When I woke up I thought "what would I say to them if they were sitting here having coffee with me this morning?" And that's when I decided to write a blog to address this issue as I feel it is something that so many people struggle with.

When the honeymoon stage wears off, we suddenly realize that the thing that attracted us to our spouse to begin with is now scaring us. His fun loving ways now feel childish. You begin to wonder if he can ever take anything seriously? Why can't he keep a budget? Why can't he be on time? Why can't he grow up and drive this ship with me instead of me having to come behind him and constantly clean up his messes?

He's thinking why can't she be spontaneous? Why so serious all the time? All those things that irritate her are not a big deal. Let's save the nit-picking for things that really matter in life. I'm faithful, I'm a good guy, why can't I earn her respect? Why do I always feel like I'm in trouble?

They are both right, and they are both wrong. Bottom line for her is she needs to feel safe. She needs to know her husband is capable of leading. She needs to know that if she disappeared for a week, the house and finances would not crumble to the ground. She needs to feel like she can lean on him. And when those needs are met, she loves nothing more than to kick back and laugh and have fun with him. That is what drew her to him to begin with. She actually doesn't want to change his personality, she just wants her needs met. She needs to learn how to communicate need instead of lashing out in anger or communicating constant frustration. Here is a good tool to keep in mind when communicating a need:

Right way: "I need to feel __________."

Wrong way: "I need you to __________."

When you communicate what you need to feel, you are believing that he is capable of creating a game-plan on his own, which creates a culture of freedom. But when you tell him what you need him to do, it feels like orders, which creates a culture of control.

For a man the best response when you hear what your wife needs to feel, is to embrace her and tell her that you hear her, and you will do your best to meet that need. And then if you really don't know how to go about that, here are some good questions to ask her:

1. When I have not made you feel that way?

2. Can you think of things I've done in the past that have made you feel that way?

If you still need help in figuring out how to form a plan - call in reinforcements! Do you have sisters? Do you have older couples in your life? Do you have a pastor, counselor or buddy who seems to know what he's doing with his wife? Ask more questions until you get it right. Your effort alone will mean worlds to her and you might just get those needs met along the way.

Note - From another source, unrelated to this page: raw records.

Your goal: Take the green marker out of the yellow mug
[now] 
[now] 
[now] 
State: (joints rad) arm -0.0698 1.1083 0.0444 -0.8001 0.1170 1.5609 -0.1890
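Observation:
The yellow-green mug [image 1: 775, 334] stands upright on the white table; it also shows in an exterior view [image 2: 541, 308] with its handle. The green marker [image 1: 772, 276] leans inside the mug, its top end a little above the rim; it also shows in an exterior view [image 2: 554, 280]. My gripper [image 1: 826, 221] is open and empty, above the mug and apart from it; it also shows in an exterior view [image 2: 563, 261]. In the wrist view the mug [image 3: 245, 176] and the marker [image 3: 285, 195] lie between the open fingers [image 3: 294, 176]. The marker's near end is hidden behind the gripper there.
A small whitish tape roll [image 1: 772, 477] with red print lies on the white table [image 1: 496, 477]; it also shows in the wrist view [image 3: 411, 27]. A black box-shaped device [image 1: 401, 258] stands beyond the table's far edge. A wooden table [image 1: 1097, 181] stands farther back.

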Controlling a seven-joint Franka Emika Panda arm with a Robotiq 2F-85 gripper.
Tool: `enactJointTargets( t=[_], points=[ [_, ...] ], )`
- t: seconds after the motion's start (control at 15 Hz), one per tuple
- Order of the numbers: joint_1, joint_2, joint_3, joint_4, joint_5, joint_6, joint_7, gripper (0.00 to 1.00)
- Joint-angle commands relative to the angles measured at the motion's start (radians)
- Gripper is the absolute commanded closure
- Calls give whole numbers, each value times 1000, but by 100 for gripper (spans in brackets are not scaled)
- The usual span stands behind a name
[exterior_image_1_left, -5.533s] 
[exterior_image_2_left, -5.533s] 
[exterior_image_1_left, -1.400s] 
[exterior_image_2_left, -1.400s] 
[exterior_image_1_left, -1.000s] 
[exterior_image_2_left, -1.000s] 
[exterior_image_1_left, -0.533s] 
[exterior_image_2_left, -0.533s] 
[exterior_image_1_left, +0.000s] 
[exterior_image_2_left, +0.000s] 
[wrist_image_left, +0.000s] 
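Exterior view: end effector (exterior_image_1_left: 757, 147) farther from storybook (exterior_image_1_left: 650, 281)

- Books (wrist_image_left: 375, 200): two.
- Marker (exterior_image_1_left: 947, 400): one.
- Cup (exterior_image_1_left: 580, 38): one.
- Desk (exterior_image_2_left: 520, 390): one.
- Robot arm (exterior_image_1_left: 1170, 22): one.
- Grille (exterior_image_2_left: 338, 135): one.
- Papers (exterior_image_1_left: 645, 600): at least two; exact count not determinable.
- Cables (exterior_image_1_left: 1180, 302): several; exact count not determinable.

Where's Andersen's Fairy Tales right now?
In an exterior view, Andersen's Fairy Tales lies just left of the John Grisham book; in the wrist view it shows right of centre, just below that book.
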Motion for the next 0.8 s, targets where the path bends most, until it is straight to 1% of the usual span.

Ladies, the best way to get a man to rescue you is to be a princess in need of rescue. One of my favorite blogs on this topic is "Princes Don't Rescue Dragons." If you want him to move towards you, you can't breathe fire! Often times we skip fear and worry and move straight into anger. Speak up before you become the fire breathing dragon. Learn how to be vulnerable and communicate need instead of demands. And do your best to stay out of the parenting role. You may think you have no choice, but the more weight you carry the less he has to do. Keep putting weight on him, he can handle it. He may not get it done the way you want, but he can get it done. Take a chance and loosen the reigns, this is a partnership not a dictatorship. You can either fight to get it done your way, or you can fight for a marriage, which do you choose?

I hope you gained some insight from reading this, and I'd love to hear your successes if you've tried some of these suggestions and they worked to get you connected again.